Trendy hip comedy icons Tina Fey and Steve Carell do their adlibbing best to save a sinking and witless screenplay that strains all credulity. One wonders what hubris made these Second City veterans think they could save it with a few smutty improvised moments of random dialogue, the strength of their personalities, and our good will. With the exception of “40 Year Old Virgin,” Carell’s choice in film scripts has proved a little iffy, but Fey’s bigscreen track record has been unimpeachable — until now.
I admit I entered the theater with trepidation; the trailer had forewarned me of the awfulness ahead. I’d even flirted with writing this review before going just to see if I’d gotten it right. The trailer failed to capture just how unfunny and graceless and off-key a movie with such talented, likable bright comedy lights can be. It’s a mess, and I’ll spare you the gross story details. You’ve probably gleaned them somewhere else anyway; they’ve been hyping this mysteriously flatlining enterprise everywhere for weeks.
Fey and Carell are joined in this laughless folly by many other bright lights; on-set antics may have been riotous, but the onscreen evidence leaves you wishing you had been on-set instead. James Franco and Mila Kunis play a couple of swindling thugs, and they’re winning enough. When they left the scene, I wished the film had followed them instead. Mark Wahlberg leaves his shirt off in a one- oke action-hero-at-home running gag that left me cold and Fey unaccountably hot.

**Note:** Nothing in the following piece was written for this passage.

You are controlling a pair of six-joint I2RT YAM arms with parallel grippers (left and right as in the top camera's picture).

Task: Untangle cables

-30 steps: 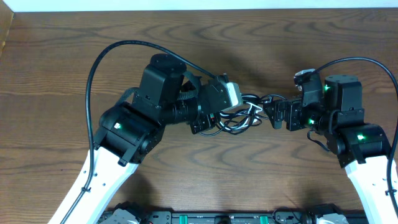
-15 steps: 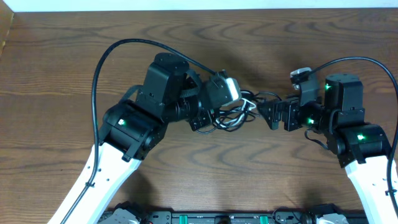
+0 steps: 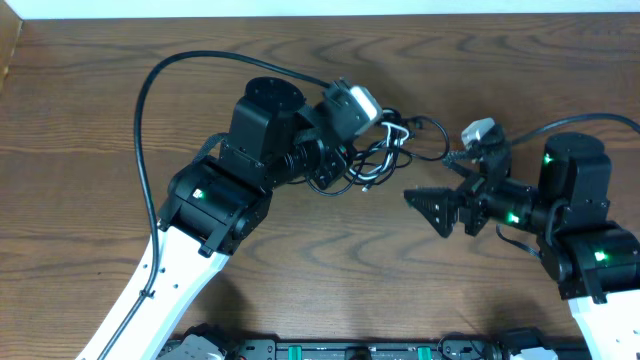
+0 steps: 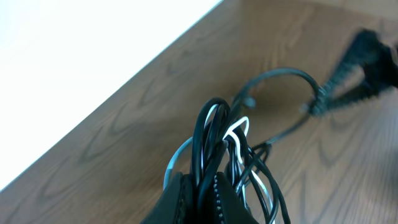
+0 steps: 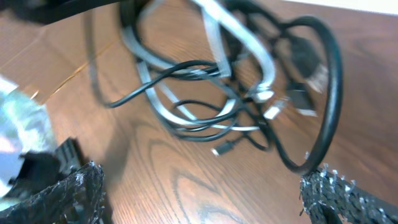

Kristen Wiig and Mark Ruffalo portray divorcing neighbors, surprisingly unfunny foils for the main characters. The children were cute enough but interchangeably generic and practically mute; they jumped around and generally behaved like children written by someone who doesn’t have any or who never sees the ones he has. These kids were just another tick on their mom’s and dad’s endless (and trite) to-do list; their parents’ dispatching them with a teenaged sitter without any second thoughts given the dangers at hand more than rankled. As an improv coach, one of the biggest lessons I struggled to impart was this: Let every offer land fully and explore it honestly. When someone walks into a scene with a gun, acknowledge it and accept the enormity of that offer. The pinheads in charge of this film never quite learned that lesson. The danger and high stakes came and went, and with it went all semblance of reality and my willingness to care.
“The Joneses” is about something important. I hesitate to explain much more than that, not wanting to spoil your fun. The film hasn’t been hyped, and if you hurry, you just might manage to see it without hearing much about the twists. Suffice it to say it’s super smart, ambitious, and it looks pretty darned good too. The cast is solid, and the ideas are sound. Moore looks absolutely amazing, and Duchovny delivers one of his surest performances ever. Simultaneously confident and vulnerable, they both play middle aged panic beautifully. The younger Joneses are played by fresher faces – the impossibly beautiful and occasionally naked (There. I’ve got your attention.) Amber Heard and heartthrob-in-training Ben Hollingsworth. Picture perfect as can be at first and even second glance, the reality behind the ideal reveals itself slowly and powerfully.
The comedy plays well and so does most of the drama; the ideas deepen and leave you with plenty to think about and talk about. Characters face real obstacles that jeopardize the central relationship of the film; this is no formula romantic comedy. You’re really not sure how it will resolve, whether the principals will wind up together or not remains a mystery until the very last moment. And you’ll care. First time director Derrick Borte does a good job keeping the stakes high without tipping his hand.
Opening weekend was successful, but I doubt word of mouth will treat this top-heavy bundle of nothing too kindly in the coming weeks. Wait for the DVD. Don’t waste a date night on “Date Night.” On the other hand, you’re going to want to see “The Joneses”before your friends and neighbors do. Hurry. Be the first in your neighborhood. (You’ll appreciate the irony later.) And hey. Step away from those spoilers. Just go.